File Processing – Umesh Rakhe

How to Add Header and Footer to a File

Posted on March 11, 2015 by Umesh

I will demonstrate you, how to add custom header, footer to file. This is the often required functionality for file processing and validation.

Requirement: Create delimited file with below structure.

Header Part

File Name: Name of the actual File.

PID : process ID.

Header Columns.

Body Part

Text Data.

Footer Part

File Created Date: Date & Time.

Number of Records: record count.

This is our final job design.

Step 1: We`ll create Header part first.

Step 2: Add tFixedFlowInput component and configure as below.

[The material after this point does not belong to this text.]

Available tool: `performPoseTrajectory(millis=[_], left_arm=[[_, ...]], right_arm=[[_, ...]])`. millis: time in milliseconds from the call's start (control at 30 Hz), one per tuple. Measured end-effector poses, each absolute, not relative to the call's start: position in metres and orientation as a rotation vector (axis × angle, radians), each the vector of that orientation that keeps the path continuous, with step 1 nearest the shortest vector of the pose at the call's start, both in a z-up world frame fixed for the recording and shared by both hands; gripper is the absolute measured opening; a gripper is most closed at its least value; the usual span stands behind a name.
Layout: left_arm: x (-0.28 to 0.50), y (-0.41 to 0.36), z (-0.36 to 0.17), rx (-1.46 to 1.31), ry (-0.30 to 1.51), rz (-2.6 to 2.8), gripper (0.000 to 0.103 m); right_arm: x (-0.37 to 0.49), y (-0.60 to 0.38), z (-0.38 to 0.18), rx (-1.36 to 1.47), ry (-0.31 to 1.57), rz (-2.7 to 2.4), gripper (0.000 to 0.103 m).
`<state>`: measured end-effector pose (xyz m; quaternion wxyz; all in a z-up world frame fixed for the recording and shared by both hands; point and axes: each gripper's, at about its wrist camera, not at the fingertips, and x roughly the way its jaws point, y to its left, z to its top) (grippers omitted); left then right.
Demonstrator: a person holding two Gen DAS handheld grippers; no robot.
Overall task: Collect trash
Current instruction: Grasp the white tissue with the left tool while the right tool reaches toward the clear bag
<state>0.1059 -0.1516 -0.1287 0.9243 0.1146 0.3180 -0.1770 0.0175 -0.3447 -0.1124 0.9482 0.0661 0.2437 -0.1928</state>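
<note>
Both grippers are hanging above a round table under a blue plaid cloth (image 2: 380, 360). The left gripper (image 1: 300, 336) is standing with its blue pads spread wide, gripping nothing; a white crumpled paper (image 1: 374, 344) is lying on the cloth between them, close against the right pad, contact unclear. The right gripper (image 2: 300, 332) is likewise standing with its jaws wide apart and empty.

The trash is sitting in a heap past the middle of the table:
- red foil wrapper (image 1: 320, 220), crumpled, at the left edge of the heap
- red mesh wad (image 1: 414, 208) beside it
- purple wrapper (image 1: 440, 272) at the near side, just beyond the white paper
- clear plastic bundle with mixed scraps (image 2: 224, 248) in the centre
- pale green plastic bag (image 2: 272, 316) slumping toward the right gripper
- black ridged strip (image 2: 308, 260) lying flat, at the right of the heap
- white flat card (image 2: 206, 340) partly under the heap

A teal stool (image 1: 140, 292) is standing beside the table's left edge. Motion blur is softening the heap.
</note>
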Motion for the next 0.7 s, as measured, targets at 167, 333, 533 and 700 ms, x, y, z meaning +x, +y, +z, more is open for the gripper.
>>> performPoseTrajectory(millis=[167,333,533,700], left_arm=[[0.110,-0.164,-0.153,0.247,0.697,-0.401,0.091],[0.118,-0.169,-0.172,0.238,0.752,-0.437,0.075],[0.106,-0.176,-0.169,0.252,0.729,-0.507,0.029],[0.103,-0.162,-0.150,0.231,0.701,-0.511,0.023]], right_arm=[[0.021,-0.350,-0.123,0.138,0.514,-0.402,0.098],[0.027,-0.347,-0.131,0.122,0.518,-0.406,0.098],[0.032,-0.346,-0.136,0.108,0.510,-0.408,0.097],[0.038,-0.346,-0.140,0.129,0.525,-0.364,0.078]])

Add one column “value” with string type.
Select “Use inline table” option and add three rows.
Add each line of below code to the each line we created previously.

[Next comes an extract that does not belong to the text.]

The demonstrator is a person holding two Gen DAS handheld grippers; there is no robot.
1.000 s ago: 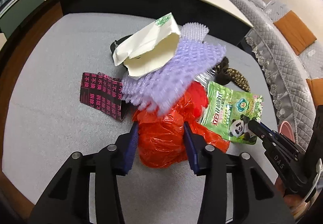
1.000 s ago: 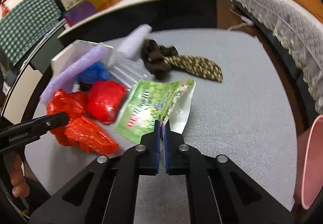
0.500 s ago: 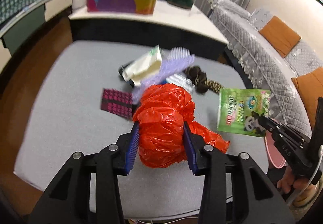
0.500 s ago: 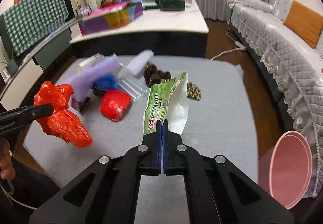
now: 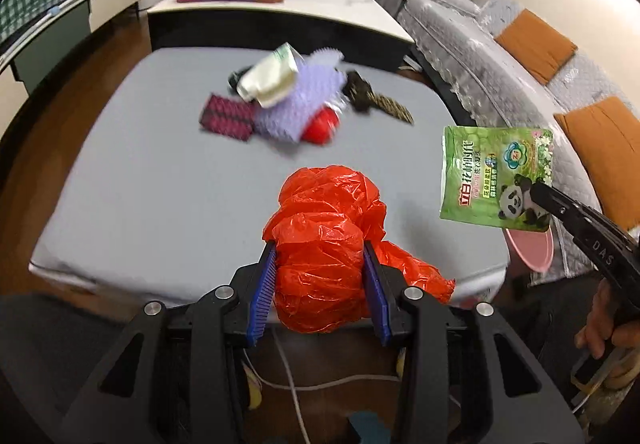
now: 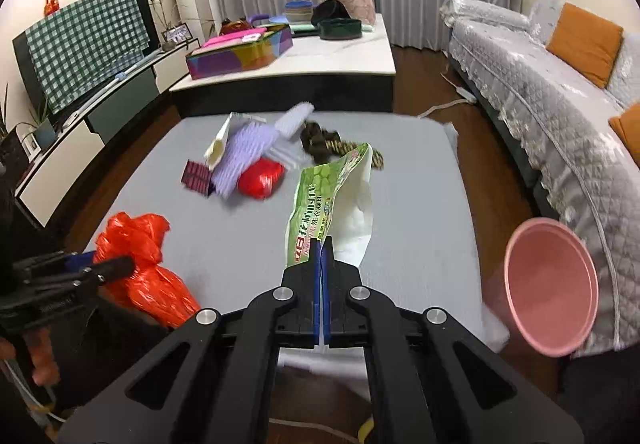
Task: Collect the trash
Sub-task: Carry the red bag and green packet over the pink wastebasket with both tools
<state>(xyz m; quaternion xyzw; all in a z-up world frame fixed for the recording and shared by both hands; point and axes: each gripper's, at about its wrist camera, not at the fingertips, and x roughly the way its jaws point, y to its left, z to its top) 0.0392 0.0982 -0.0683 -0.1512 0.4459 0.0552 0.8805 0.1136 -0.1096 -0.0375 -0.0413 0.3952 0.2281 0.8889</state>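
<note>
Left gripper (image 5: 320, 280) clamped on crumpled red plastic bag (image 5: 328, 244), held in the air over near edge of grey bench (image 5: 160, 179). Right gripper (image 6: 322, 244) pinched tight on green panda pouch (image 6: 320, 199), also airborne. Pink bin (image 6: 550, 286) sits off bench's right edge.

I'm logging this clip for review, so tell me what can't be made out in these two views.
- Pink bin: in the right wrist view only its rim and inner wall show; in the left wrist view the green pouch and right claw hide most of it.
- Pile under the purple mat: motion blur; items beneath it are hidden.
- Red bag contents: opaque plastic, held by the left claw.
</note>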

"File Name: CustomerDetails.csv"

"PID :"+pid

"Id,Name,City,State,Street"

See the image for more details.

Step 3: Add tFileOutputDelimited and connect with tFixedFlowInput component using Main flow, then configured as follows.

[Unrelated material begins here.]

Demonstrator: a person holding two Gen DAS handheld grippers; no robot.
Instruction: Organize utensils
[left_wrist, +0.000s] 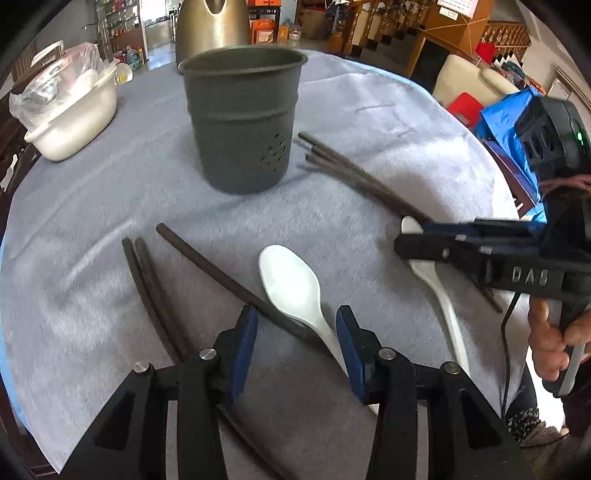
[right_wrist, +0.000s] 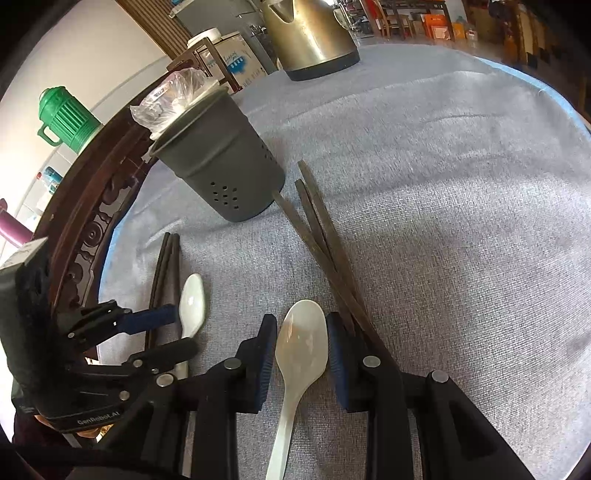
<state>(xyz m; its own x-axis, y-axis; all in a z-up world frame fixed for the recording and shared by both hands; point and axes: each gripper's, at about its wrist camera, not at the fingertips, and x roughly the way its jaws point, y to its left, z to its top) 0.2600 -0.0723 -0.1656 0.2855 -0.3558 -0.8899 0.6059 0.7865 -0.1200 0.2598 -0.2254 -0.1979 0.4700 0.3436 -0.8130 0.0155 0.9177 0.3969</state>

Add file path name “C:/home/CustomerDetails.csv”.(you can change this)
Row separator=”n”
Field Separator=”,”

Step 4: Add tRowGenerator and configured as explained in previous blog post.

Step 5: Copy Paste tFileOutputDelimited_1 component which we have created in Step 3, then connect tFileOutputDelimited_2 with tRowGenerator using main flow. Configure as follows.

Select Option “Append”.
Click on “Main” flow and go to the “Advance setting” tab and select option “Monitor this connection”.
Unchecked “Use Input Connection as Label”. it will show you a “Label” and text box to write, write “Number Of Records:” in same text box.

Step 6: Create context variable named as “NumberOfRows”, then copy and paste tFixedFlowInput_1.

Step 7: Configure newly pasted tFixedFlowInput_2 component.

Delete second last line from list.
One second line add this code "File Created Date: "+TalendDate.getDate("dd-MMM-yyyy HH:mm:ss").
on third line add the context variable. context.NumberOfRows.

Step 8: Copy paste tFileOutputDelimited_2 and connect with tFixedFlowInput_2 using main flow. no need to do any additional configuration.

Step 9: Add tFlowMeterCatcher component and add tJavaRow and connect each other using main flow, don`t click on “Synch” button on tJavaRow. Write below code in tJavaRow component.

context.NumberOfRows=input_row.label+input_row.count;

Step 10: Run the job it will create file with Header part, Data part and footer part. below is our final output.

How to get latest file from directory

Posted on March 3, 2015 by Umesh

This post I will describe, how to get most resent file from directory based on display date or a date from file name.

We have below sample files in our directory and every file has date in the name of file, based on that we will decide which file is most resent rather than file created date/ modified date.

As you can see, we have three list of files.

sales element 11 2014.xls has been modified at 28-01-2015
sales element 02 2015.xls has been modified at 28-01-2015
sales element 12 2014.xls has been modified at 03-03-2015

If we use file created or modified date to get most resent file then we will get ” sales element 12 2014.xls” which is a wrong file.

To get a latest file from directory we will use below steps.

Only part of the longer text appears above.